After Vulin’s visit to Moscow, with great personal enthusiasm, it is difficult to put aside the damage to Serbia’s relations with countries on which its future truly depends, and that is certainly not Russia. But even if we ignore that for a moment, what is the point of parading Moscow, which sincerely wants and is doing its best for Serbia to enter into an armed conflict with the Kosovo Albanians? Why the outpourings of love and friendship to a country that only three weeks ago led an unprecedented hybrid operation against Serbia with the aim of first Serbs and Albanians killing each other in the north of Kosovo, and then for the Serbian army to start a war against NATO? How can Serbian minister praise Russia for protecting the interests of Serbia, when it does the exact opposite, and does not hide it anymore?

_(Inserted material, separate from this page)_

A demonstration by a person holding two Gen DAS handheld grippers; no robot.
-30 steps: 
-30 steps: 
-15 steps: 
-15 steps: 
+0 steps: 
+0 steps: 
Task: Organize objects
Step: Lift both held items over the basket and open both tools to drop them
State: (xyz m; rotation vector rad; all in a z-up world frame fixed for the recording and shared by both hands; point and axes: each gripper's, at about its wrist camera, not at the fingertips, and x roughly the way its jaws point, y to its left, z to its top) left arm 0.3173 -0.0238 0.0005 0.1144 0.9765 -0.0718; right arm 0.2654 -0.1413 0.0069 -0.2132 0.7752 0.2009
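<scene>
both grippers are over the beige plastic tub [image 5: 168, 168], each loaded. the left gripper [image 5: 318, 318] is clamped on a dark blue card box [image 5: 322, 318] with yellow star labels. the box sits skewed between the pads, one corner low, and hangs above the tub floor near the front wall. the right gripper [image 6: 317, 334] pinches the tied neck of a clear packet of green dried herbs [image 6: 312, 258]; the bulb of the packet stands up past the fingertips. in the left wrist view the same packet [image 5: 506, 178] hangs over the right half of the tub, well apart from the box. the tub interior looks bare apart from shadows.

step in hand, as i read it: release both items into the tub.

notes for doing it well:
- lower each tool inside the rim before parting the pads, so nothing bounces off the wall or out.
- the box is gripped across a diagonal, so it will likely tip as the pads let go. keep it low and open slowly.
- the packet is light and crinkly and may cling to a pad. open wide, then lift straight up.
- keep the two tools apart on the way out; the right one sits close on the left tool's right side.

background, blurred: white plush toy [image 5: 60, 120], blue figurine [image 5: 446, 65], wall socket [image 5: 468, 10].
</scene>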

Aleksandar Vulin’s visit to Russia, at this moment, caused enormous damage to Serbia and its existential interests. It was a gesture of support for a renegade state and its isolated regime and could not be understood differently. Whether it is a personal adventure of an outgoing, pro-Russian minister who may be counting his last days in the Government, or an interstate visit with full capacity, is no longer important. The visit was designed by Moscow, it achieved the planned effect, and Belgrade accepted it, aware or not that it will only harm it. The result is that Serbia is more and more visible on the short list of Moscow’s friends, with North Korea and the Taliban regime in Afghanistan at the very top. Is that the price that Serbia is ready to pay? Why and for whose interests?! Or indeed, as a country, we are entering a phase where North Korea and Afghanistan are the level and measure of our success, development and international status.